The clinical diagnosis of MD, however, is complicated due to the diverse clinical presentation of the disease, symptom overlap with other etiologies, and the lack of specific biomarkers [5,6,7]. Therefore, new imaging techniques are under investigation as a MD diagnostic [8, 9]. Nowadays, the most commonly applied technique in clinical practice is delayed gadolinium-enhanced MRI [10, 11]. This technique enables the in-vivo confirmation of EH. Various methods have been proposed to qualitatively and quantitatively assess the endolymphatic space [10]. Most recent developments even allow the fully automatic 3D segmentation and volumetric quantification of the endolymphatic space [12, 13], a significant step towards automatization and standardization of EH assessment on imaging. Nevertheless, EH is not a pathognomic feature to MD. It is observed in various neuro-otologic pathologies as well as in asymptomatic ears [10,11,12, 14]. The exact relationship between EH and MD and its pathological and clinical relevance are not completely understood. Combining additional image markers with EH, such as the degree of perilymphatic enhancement, seem highly specific for MD [15, 16].

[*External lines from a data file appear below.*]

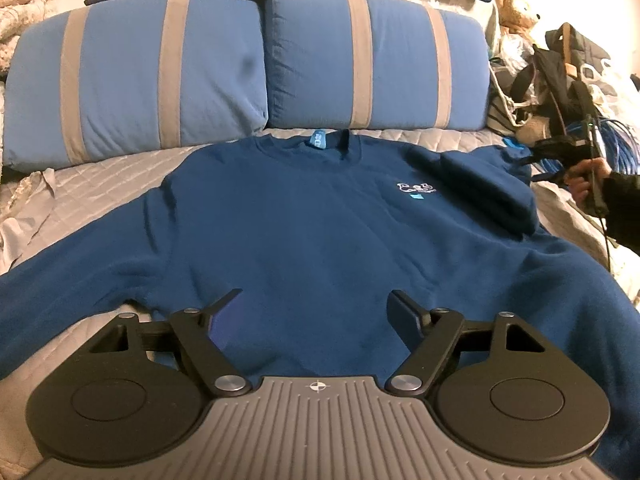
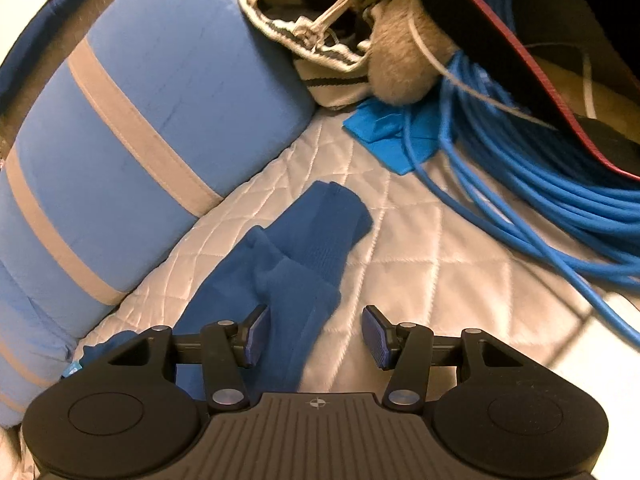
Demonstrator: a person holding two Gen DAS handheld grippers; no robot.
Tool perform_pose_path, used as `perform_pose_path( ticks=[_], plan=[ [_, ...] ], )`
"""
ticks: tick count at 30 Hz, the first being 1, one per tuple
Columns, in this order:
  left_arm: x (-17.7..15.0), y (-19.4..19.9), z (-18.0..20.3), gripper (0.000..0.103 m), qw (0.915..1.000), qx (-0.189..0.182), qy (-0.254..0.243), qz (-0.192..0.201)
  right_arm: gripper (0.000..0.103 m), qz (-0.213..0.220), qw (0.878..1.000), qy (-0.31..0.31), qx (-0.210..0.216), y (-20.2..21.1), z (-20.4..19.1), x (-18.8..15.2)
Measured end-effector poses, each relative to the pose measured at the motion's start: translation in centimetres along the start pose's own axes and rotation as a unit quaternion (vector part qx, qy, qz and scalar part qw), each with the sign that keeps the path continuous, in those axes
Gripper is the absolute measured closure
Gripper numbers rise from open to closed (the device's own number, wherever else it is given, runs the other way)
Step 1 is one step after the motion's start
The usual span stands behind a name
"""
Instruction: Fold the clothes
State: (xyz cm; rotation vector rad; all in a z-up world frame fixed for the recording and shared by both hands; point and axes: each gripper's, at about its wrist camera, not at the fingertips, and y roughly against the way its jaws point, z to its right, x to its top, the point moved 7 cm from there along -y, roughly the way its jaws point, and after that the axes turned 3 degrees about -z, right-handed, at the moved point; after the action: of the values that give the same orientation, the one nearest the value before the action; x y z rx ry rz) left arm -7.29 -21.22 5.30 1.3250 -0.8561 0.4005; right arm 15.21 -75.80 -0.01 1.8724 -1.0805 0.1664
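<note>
Left wrist view: navy sweatshirt (image 1: 320,216) lies front-up across the middle of the frame on the quilted bedspread (image 1: 120,176), collar toward the two striped pillows (image 1: 140,76) at top. Left gripper (image 1: 316,312) hovers at bottom centre over the hem, jaws wide apart, nothing between them. One sleeve is folded over the chest at right, beside the logo (image 1: 416,189). Risk: closing here could pinch only the top layer, so the hem peels apart and the fold skews. Right wrist view: sleeve cuff (image 2: 320,216) lies mid-frame on the bedspread, its fabric running down past the left finger. Right gripper (image 2: 316,334) is about half open, empty, pads not pressing cloth. Risk: blue cable coil (image 2: 520,184) at right sits near the cuff; a sweep that way could snag it.
</note>
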Motion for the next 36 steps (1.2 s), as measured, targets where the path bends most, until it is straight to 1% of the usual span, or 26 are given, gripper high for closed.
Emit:
perform_pose_path(
  ticks=[4,6,8,9,11,15,18,20,22,24,26,29,30,32,33,34,35,36],
  plan=[
    [0.1,-0.5,0.0,0.027,1.0000,-0.005,0.003,-0.005,0.049,-0.005,0.999,-0.017,0.028,-1.3,0.1,1.2],
    [0.1,-0.8,0.0,0.027,0.9999,-0.009,0.004,-0.009,0.052,-0.013,0.999,-0.018,0.033,-2.0,-0.1,1.6],
    [0.1,-1.0,0.0,0.027,0.9999,-0.009,0.005,-0.012,0.080,-0.021,1.000,0.010,0.018,-2.4,-0.5,1.7],
    [0.1,-1.1,-0.1,0.027,0.9999,-0.010,0.005,-0.013,0.080,-0.019,0.999,0.023,0.012,-2.3,-0.8,1.8],
    [0.2,-1.3,-0.1,0.027,0.9998,-0.010,0.008,-0.016,0.085,-0.014,0.999,0.049,0.000,-2.0,-1.3,2.1],
    [0.3,-1.7,0.0,0.027,0.9997,-0.005,0.007,-0.023,0.086,0.031,0.994,0.100,-0.029,0.9,-2.7,3.9],
    [0.3,-1.7,-0.1,0.027,0.9997,-0.005,0.008,-0.024,0.087,0.084,0.982,0.150,-0.075,5.1,-3.6,6.3],
    [0.3,-1.6,-0.1,0.027,0.9997,-0.001,0.004,-0.023,0.087,0.132,0.968,0.181,-0.113,9.1,-3.9,8.1],
    [0.2,-1.3,0.0,0.027,0.9998,0.005,0.000,-0.018,0.087,0.194,0.943,0.215,-0.163,13.9,-4.1,9.5],
    [0.1,-0.9,0.0,0.027,0.9999,0.008,-0.002,-0.011,0.087,0.247,0.912,0.246,-0.216,18.2,-3.8,10.4],
    [0.0,-0.5,0.0,0.027,0.9999,0.009,-0.003,-0.005,0.087,0.265,0.892,0.257,-0.262,21.1,-2.2,10.6],
    [-0.1,0.0,0.0,0.027,0.9999,0.015,-0.004,0.004,0.086,0.254,0.886,0.231,-0.311,22.3,2.0,9.4],
    [-0.1,0.1,0.0,0.027,0.9998,0.016,-0.005,0.006,0.086,0.246,0.884,0.226,-0.327,22.1,3.4,8.7],
    [-0.1,0.3,0.0,0.027,0.9997,0.020,-0.007,0.011,0.083,0.218,0.885,0.216,-0.351,20.9,6.3,7.1],
    [-0.2,0.4,-0.1,0.027,0.9997,0.021,-0.008,0.012,0.079,0.201,0.887,0.206,-0.361,20.3,7.7,6.5],
    [-0.2,0.5,-0.2,0.027,0.9997,0.022,-0.007,0.013,0.069,0.189,0.891,0.191,-0.366,19.8,8.7,5.8],
    [-0.2,0.6,-0.3,0.027,0.9996,0.022,-0.006,0.014,0.058,0.177,0.895,0.176,-0.370,19.3,9.6,5.2],
    [-0.3,0.6,-0.4,0.027,0.9996,0.023,-0.006,0.014,0.051,0.173,0.899,0.161,-0.369,19.2,10.1,4.7]
  ],
)
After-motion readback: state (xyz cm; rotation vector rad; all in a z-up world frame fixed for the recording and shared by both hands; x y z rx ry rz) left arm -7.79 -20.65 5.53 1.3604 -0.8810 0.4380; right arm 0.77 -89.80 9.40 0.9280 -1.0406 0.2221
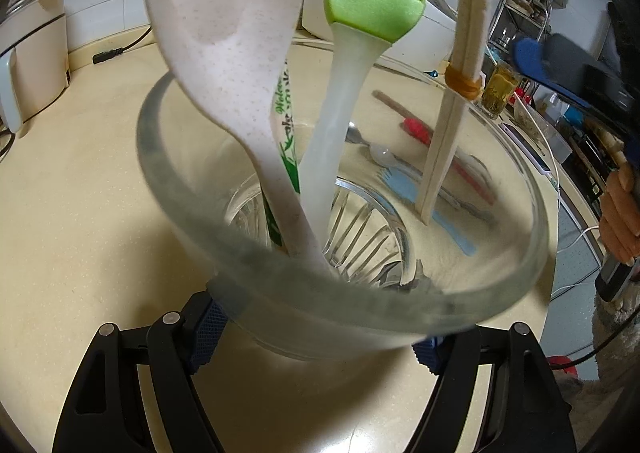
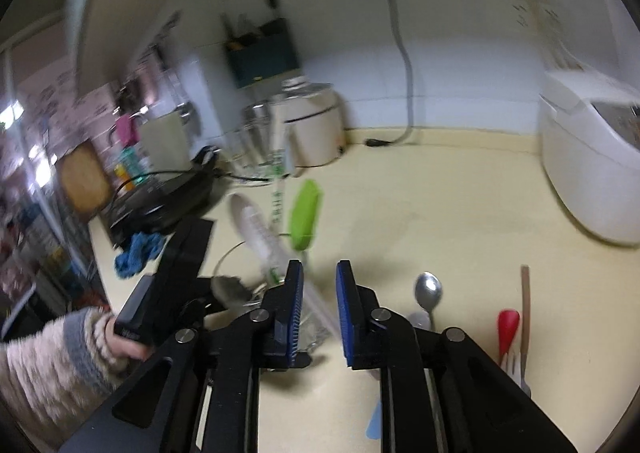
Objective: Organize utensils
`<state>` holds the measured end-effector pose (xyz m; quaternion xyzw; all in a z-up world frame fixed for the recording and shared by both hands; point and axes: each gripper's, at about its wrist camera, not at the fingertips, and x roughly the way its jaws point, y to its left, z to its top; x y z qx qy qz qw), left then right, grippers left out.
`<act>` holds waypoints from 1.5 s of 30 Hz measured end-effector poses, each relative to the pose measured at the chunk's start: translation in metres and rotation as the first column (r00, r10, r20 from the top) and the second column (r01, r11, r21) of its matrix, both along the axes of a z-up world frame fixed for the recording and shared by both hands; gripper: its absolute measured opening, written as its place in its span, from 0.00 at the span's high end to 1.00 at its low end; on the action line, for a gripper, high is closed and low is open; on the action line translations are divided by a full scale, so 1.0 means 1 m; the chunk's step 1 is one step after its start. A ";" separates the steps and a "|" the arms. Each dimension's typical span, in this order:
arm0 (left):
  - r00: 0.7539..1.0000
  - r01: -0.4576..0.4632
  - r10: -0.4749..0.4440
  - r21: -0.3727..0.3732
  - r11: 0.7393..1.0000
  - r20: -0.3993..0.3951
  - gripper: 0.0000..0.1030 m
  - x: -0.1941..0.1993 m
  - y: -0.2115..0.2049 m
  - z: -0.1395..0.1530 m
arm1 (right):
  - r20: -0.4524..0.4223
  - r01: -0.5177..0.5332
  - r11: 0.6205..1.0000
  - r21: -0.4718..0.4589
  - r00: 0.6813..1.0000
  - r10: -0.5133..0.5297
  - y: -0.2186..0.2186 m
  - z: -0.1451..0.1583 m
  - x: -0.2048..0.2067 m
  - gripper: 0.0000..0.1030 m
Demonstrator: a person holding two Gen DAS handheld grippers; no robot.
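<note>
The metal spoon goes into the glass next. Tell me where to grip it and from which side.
Take the metal spoon by its handle, just behind the bowl, coming down from above with the right gripper. It lies flat on the counter, so only the thin handle fits between the jaws; the red spoon beside it leaves room.

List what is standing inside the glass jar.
Inside the glass jar: a speckled rice paddle, a green silicone basting brush, banded chopsticks, and a green-printed handle. The paddle covers that handle's top end; the blurred rim hides the utensils' bottoms.
</note>
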<state>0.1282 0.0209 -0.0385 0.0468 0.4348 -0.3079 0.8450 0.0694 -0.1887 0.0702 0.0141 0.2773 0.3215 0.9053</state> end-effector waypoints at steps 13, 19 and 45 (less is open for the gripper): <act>1.000 0.002 -0.002 0.010 1.000 0.004 0.23 -0.001 -0.002 0.000 | 0.017 0.012 0.990 -0.138 1.000 -0.010 0.044 -0.015 0.014 0.79; 1.000 0.002 -0.002 0.006 1.000 0.002 0.23 0.000 0.000 0.000 | -0.020 -0.003 0.995 -0.098 1.000 0.001 0.043 -0.020 0.024 0.76; 1.000 0.003 -0.003 0.019 1.000 0.008 0.22 -0.002 -0.002 0.003 | 0.021 0.150 0.978 0.142 0.988 -0.154 -0.032 0.021 0.009 0.91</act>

The ongoing developments in delayed gadolinium-enhanced MRI are promising for the role of imaging in the diagnosis of MD. However, there are downsides related to contrast-enhanced MRI. It deals with a delayed scanning protocol. Imaging is performed 24 h after intratympanic (IT) and 4 h after intravenous (IV) administration of gadolinium [9]. Furthermore, IT administration is considered an invasive procedure [9, 11], and IV administration is contraindicated in patients with contrast allergies or renal dysfunction [17]. Although no ototoxicity has been reported [18], adverse effects such as gadolinium deposition in the brain have been observed [17, 19]. Hence, a more efficient, less invasive imaging technique to diagnose MD would be preferable. The concomitant exploration of other potential MD diagnostics remains relevant.

Increasing evidence indicates that diagnostic, prognostic, and predictive information can be extracted from standard-of-care image modalities [20,21,22]. The process of converting medical images into mineable high-dimensional data by extracting quantitative image features and linking them to clinical outcomes is referred to as radiomics [21, 23]. To analyze such large amounts of image features, machine learning (ML) methods are often used to find patterns in the data.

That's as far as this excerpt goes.